■ Task prompt:
Return the lines exactly as they stand, from the first of the material through the line containing "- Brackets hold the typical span".
________________
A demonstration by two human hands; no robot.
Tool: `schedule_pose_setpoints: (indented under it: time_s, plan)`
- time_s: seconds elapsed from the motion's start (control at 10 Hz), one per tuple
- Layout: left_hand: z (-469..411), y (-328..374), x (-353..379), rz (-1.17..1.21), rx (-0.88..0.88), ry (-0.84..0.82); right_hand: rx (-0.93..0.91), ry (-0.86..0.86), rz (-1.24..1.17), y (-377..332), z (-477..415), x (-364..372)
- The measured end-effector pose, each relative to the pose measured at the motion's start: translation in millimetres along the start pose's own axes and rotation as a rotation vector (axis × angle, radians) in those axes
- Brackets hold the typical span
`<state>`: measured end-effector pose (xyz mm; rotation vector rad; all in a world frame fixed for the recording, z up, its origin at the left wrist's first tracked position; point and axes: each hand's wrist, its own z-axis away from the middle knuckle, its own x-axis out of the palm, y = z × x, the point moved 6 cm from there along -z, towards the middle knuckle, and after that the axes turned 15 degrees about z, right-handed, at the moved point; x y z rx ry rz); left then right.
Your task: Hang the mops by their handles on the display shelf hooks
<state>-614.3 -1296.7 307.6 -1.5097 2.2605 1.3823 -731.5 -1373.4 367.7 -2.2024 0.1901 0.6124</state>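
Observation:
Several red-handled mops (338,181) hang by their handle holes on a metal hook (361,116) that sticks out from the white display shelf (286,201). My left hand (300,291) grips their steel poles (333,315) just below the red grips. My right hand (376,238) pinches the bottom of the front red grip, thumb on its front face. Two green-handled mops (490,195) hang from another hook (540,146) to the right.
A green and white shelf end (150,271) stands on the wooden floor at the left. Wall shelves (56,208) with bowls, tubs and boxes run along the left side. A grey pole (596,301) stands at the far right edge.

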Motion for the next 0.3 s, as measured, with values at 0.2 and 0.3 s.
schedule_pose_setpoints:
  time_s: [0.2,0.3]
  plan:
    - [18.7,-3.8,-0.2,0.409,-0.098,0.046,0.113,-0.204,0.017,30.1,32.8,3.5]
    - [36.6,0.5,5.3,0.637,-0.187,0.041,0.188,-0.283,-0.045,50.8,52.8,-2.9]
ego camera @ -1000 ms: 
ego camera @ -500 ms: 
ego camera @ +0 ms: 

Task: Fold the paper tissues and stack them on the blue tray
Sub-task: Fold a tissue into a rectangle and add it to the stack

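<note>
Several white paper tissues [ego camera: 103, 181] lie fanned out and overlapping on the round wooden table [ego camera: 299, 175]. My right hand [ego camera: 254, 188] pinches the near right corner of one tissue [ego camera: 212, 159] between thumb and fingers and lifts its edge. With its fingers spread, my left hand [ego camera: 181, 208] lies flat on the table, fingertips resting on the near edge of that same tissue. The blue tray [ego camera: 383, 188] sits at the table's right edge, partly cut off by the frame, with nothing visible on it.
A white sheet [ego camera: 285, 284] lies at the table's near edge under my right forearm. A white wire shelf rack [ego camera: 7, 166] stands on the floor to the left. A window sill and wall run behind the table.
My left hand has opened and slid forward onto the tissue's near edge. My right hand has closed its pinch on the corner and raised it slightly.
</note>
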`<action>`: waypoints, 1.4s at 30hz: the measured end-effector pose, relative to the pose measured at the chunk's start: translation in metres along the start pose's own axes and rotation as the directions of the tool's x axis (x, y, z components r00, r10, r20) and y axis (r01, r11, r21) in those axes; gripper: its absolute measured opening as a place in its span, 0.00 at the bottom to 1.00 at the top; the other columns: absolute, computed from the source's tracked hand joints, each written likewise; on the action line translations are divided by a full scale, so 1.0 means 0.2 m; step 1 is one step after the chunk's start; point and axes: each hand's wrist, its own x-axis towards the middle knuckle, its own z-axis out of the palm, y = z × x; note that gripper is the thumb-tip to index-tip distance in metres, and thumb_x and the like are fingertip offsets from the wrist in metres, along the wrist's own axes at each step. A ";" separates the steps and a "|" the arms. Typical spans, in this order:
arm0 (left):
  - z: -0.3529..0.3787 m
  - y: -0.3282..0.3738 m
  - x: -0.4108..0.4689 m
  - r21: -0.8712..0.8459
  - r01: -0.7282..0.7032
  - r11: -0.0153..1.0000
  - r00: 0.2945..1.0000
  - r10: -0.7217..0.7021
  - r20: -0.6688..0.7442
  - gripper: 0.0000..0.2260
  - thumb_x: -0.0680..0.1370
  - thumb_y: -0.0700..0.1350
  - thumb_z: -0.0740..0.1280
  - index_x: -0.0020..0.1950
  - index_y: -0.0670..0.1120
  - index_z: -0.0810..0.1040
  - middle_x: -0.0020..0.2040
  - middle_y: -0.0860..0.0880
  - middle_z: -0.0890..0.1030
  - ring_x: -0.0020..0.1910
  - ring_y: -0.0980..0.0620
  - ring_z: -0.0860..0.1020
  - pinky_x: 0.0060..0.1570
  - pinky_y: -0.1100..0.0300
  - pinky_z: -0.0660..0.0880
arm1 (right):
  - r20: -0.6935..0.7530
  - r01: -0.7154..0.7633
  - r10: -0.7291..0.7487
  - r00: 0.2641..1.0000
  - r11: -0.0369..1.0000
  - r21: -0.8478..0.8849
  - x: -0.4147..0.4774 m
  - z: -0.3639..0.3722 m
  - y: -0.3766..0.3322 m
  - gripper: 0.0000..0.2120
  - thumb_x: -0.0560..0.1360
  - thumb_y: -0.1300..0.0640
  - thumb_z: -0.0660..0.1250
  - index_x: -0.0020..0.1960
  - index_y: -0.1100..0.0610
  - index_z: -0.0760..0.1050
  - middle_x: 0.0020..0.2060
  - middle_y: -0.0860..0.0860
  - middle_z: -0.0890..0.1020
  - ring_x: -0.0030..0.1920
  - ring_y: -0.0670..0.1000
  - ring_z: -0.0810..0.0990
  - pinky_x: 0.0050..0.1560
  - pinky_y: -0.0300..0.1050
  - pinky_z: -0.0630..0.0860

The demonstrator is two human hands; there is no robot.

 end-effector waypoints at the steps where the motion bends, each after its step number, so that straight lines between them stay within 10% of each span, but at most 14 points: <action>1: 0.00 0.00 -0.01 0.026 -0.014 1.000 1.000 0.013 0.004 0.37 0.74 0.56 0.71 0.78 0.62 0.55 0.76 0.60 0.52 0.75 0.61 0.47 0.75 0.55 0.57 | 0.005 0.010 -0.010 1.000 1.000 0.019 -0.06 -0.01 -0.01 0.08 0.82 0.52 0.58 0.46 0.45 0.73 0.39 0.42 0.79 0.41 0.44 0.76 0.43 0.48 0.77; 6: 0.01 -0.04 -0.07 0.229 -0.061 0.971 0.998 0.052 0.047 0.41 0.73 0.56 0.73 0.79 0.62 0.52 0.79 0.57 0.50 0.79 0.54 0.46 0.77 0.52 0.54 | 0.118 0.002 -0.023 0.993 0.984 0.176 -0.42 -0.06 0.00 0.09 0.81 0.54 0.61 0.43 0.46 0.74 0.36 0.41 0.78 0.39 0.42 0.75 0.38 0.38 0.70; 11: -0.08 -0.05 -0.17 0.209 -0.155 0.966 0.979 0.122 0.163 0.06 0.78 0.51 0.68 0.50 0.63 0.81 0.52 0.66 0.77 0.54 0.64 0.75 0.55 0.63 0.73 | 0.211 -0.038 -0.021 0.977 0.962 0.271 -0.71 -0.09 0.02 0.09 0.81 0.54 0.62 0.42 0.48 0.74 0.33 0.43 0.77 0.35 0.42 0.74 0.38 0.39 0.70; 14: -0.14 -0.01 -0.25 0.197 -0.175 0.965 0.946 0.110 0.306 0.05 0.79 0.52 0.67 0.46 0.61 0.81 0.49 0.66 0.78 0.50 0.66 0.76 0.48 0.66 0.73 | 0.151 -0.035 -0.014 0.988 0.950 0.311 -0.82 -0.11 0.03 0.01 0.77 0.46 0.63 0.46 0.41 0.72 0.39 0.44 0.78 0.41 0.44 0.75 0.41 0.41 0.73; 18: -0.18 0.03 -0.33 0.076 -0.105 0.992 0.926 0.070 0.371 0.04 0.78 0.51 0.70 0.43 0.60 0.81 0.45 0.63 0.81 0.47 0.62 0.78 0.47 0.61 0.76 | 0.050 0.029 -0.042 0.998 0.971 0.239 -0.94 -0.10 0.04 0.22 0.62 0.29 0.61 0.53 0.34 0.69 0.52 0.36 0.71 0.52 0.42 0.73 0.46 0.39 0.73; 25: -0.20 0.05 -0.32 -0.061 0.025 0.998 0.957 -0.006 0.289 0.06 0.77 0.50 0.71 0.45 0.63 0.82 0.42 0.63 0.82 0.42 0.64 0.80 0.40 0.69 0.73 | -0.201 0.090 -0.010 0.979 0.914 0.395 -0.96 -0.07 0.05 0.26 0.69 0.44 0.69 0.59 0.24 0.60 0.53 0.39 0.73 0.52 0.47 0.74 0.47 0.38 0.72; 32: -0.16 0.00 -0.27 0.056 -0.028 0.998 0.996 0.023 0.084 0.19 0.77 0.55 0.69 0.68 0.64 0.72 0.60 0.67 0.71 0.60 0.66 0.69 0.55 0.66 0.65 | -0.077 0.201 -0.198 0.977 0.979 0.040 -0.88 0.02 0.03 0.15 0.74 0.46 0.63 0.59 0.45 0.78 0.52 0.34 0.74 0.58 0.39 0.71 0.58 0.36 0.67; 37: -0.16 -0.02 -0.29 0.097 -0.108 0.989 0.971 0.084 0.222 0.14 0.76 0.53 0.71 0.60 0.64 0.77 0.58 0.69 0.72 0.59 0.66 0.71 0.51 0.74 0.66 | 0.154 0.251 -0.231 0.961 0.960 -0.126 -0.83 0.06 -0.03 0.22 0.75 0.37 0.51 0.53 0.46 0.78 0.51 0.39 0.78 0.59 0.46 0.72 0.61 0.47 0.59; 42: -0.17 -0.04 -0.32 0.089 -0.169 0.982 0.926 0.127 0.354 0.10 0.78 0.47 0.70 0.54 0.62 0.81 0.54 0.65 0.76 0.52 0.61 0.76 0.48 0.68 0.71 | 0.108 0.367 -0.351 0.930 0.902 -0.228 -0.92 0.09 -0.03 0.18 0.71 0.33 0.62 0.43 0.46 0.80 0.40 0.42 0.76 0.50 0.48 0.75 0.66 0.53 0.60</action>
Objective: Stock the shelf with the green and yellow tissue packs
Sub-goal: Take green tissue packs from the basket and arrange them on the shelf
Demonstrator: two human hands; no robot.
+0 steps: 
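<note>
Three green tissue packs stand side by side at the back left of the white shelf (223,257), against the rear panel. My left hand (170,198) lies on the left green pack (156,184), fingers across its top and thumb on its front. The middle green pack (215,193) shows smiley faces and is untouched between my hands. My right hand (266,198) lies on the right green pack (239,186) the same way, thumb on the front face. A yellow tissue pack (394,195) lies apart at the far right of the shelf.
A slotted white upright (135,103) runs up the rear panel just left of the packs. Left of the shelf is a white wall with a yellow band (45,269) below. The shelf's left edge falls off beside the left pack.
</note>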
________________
■ Response for this exercise:
A demonstration by two human hands; no robot.
Tool: `schedule_pose_setpoints: (indented under it: time_s, plan)`
- time_s: seconds elapsed from the motion's start (control at 10 Hz), one per tuple
- Layout: left_hand: z (-469..411), y (-328..374), x (-353..379), rz (-1.17..1.21), rx (-0.88..0.88), ry (-0.84..0.82); right_hand: rx (-0.93..0.91), ry (-0.86..0.86), rz (-1.24..1.17), y (-377..332), z (-477..415), x (-364..372)
- The measured end-effector pose, each relative to the pose measured at the motion's start: translation in millimetres along the start pose's own axes and rotation as a rotation vector (axis × angle, radians) in those axes
- Brackets hold the typical span

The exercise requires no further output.